That this did not become your fate must have been small solace. You knew the hawks were there, watching your every move, determined to reward the slightest lapse of your attention with certain death.

It was the very state of existence that caught up with you, the endless seeking and hiding.

How many times did you make a mad dash through the dark, emerging from a brush pile to open lawn, running pellmell across the pavement knowing you had a target on your back? Were you one of those sneaking into the house for warmth, licking the condensation off of water pipes for hydration, rummaging for seeds, and desperately gnawing the plastic from a countertop loaf of bread in the dark as we slept?

Did you lick the peanut butter from the mouse trap in the attic, only to watch your brother or sister die ignominiously with a broken back? I discarded a dozen of your kind this fall, holding each reusable trap at arm’s length but unable to resist observation of the sex before squeezing the trap open and depositing the carcass into the kitchen trash bag.

Those gravity-defying creatures, once scaling vertical obstacles with so little effort, finally dropped like stone statues into the trash when released from a foot above, only their stiff tails dithering in the air like disconnected wires before impact.

Poison, too, awaited some of you. Not in my house of late, but in others. Formulas calculated to appeal to your rodent palates, the green color somehow serving as no warning at all before your beady eyes. Or perhaps hunger overrode your suspicions. Your brethren who partook of this feast in neighboring houses bled to death in horrible pain, their innards dissolving, tormented by the sensation of unquenchable thirst before expiring.

If you or yours could only know how frivolously we humans portray your kind. In our stories we have you sashaying on hind legs, helping princesses on with their clothes. Even those Tom and Jerry cartoons do no justice to the true imperatives of your short lives, as if mere acknowledgment of the chase could compensate for the lie of eternal elusiveness, when in fact your daily existence remains so nasty and brutish.

And yet, for all that, following your compulsion toward life—because what else is there—you scurried about unashamed of your desperation, crying out when chased, trembling openly when cornered, gleaning what you could in defiance of gigantic forces all around you.

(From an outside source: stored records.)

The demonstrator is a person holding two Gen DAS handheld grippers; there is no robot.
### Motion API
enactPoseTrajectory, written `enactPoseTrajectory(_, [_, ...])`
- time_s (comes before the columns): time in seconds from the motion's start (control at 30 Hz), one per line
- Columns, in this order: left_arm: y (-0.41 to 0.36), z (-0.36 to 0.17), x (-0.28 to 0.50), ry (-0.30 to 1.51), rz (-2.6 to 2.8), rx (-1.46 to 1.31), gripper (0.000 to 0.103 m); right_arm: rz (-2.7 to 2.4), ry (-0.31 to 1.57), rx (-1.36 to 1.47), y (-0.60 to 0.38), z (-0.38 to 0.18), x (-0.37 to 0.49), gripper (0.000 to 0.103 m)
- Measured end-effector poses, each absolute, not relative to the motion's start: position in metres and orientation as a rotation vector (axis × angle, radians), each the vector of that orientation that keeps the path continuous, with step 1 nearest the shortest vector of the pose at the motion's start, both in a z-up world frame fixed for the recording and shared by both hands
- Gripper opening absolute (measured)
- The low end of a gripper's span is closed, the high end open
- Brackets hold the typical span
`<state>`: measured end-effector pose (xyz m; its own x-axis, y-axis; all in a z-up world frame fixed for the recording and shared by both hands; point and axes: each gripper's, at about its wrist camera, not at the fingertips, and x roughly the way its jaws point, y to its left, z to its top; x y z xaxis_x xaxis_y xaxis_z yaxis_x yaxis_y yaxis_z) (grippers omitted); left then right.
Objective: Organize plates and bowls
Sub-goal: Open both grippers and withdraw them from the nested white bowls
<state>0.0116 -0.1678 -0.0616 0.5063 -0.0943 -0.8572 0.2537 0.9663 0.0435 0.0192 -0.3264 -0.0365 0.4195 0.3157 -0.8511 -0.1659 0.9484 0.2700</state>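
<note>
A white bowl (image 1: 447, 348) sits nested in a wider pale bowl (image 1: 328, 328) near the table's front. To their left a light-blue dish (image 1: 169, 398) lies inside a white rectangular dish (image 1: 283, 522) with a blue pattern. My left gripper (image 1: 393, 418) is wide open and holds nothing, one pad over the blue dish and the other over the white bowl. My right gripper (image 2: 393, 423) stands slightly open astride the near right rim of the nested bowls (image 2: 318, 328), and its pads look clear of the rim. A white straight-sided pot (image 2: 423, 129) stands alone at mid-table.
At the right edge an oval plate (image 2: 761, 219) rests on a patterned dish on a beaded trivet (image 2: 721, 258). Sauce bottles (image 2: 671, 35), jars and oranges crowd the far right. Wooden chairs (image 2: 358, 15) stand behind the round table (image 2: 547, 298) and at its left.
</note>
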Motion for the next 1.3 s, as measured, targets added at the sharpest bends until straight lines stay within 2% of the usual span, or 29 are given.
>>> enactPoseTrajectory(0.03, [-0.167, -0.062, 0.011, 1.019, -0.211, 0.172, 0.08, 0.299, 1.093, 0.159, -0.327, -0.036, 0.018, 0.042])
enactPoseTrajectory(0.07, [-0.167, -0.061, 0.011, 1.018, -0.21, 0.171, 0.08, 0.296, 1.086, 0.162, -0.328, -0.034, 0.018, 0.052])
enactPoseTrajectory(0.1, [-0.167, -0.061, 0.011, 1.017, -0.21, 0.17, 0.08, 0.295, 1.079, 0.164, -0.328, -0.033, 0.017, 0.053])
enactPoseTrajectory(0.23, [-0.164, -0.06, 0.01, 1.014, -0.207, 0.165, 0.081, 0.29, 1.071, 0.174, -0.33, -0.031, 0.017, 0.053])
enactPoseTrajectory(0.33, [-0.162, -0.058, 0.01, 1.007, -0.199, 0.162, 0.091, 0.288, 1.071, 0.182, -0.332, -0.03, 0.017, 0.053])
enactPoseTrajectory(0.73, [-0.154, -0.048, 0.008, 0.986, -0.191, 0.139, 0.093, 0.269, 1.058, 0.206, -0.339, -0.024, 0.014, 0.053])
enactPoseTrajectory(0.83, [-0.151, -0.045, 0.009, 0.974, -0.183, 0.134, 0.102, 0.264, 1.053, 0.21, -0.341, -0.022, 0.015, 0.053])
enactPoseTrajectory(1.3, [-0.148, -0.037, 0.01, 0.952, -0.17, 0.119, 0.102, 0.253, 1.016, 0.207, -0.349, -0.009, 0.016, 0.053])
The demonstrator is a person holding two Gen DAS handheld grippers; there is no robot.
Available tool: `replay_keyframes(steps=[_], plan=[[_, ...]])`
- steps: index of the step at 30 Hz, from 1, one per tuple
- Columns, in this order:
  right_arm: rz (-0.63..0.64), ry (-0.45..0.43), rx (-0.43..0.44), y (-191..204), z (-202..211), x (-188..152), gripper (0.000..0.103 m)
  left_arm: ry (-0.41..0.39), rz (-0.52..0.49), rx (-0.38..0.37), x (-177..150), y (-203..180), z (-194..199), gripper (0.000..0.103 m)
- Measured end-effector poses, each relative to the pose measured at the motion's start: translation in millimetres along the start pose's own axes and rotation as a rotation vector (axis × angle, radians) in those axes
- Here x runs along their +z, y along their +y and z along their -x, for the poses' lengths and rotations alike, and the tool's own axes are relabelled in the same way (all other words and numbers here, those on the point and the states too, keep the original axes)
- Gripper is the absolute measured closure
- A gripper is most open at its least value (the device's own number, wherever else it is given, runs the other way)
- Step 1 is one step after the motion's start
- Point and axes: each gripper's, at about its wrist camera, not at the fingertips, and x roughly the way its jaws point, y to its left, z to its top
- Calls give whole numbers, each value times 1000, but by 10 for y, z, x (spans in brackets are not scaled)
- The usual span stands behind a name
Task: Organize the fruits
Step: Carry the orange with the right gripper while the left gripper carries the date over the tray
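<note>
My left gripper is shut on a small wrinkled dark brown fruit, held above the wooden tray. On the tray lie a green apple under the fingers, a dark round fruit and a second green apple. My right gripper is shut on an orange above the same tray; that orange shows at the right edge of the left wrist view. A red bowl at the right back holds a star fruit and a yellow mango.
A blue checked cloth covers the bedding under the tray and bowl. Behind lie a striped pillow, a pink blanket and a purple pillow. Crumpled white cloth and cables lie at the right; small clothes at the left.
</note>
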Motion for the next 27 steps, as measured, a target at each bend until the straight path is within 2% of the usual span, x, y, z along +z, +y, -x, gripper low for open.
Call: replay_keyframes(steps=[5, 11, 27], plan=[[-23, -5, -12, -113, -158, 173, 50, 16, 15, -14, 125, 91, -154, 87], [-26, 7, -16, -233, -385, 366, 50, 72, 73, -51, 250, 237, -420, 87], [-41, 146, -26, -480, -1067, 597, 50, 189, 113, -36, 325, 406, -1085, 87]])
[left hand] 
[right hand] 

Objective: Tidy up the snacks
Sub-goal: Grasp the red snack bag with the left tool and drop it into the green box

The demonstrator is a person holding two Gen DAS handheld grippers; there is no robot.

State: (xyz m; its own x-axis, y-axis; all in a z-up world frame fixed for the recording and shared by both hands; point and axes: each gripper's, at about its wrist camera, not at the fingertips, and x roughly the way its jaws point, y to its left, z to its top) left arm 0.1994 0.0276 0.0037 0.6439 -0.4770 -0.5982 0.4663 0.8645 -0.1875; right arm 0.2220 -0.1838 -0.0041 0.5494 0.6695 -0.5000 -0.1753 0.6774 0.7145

In this state you came to the trash enclosure behind the garage to look for a meal. You climbed the gray plastic can and teetered on the rim. Perhaps you lost your balance and fell inside or perhaps you smelled something too tempting and followed your nose into the abyss. Either way you wound up looking at a sheer slippery cliff with no purchase. You could not leap it vertically—the equivalent of fifty human stories. You ran around the channel at the bottom, hugging the walls, round and round until you exhausted yourself or succumbed to the futility of it. The night grew cold and you huddled in that channel, the chill creeping in, squeezed into the smallest ball you could form, your need for warmth the last measure of a life lived every moment in yearning.

And there, little mouse, in the depths of this manmade hazard, your life came to a point. If it seemed unfair that’s because it was. The fox and the hawk and the traps and even the poison—at least facing each of these you had a chance. The game was on and you might outwit the opponent or outlast him. But not here. Not at the bottom of an inanimate trash barrel, a piece of the world shaped by casual human ambition into an insuperable obstacle.

I found you alone down there, not even a scrap of trash against which to lean or behind which to hide. No comfort. No escape. No hope for meaning. Only the result of a clumsy misbegotten step hours ago upon the rim of the giant bucket. Only that single false step to contemplate forever and the sheer plastic palisade stretching up to eternity as you emptied your miniature lungs one last time.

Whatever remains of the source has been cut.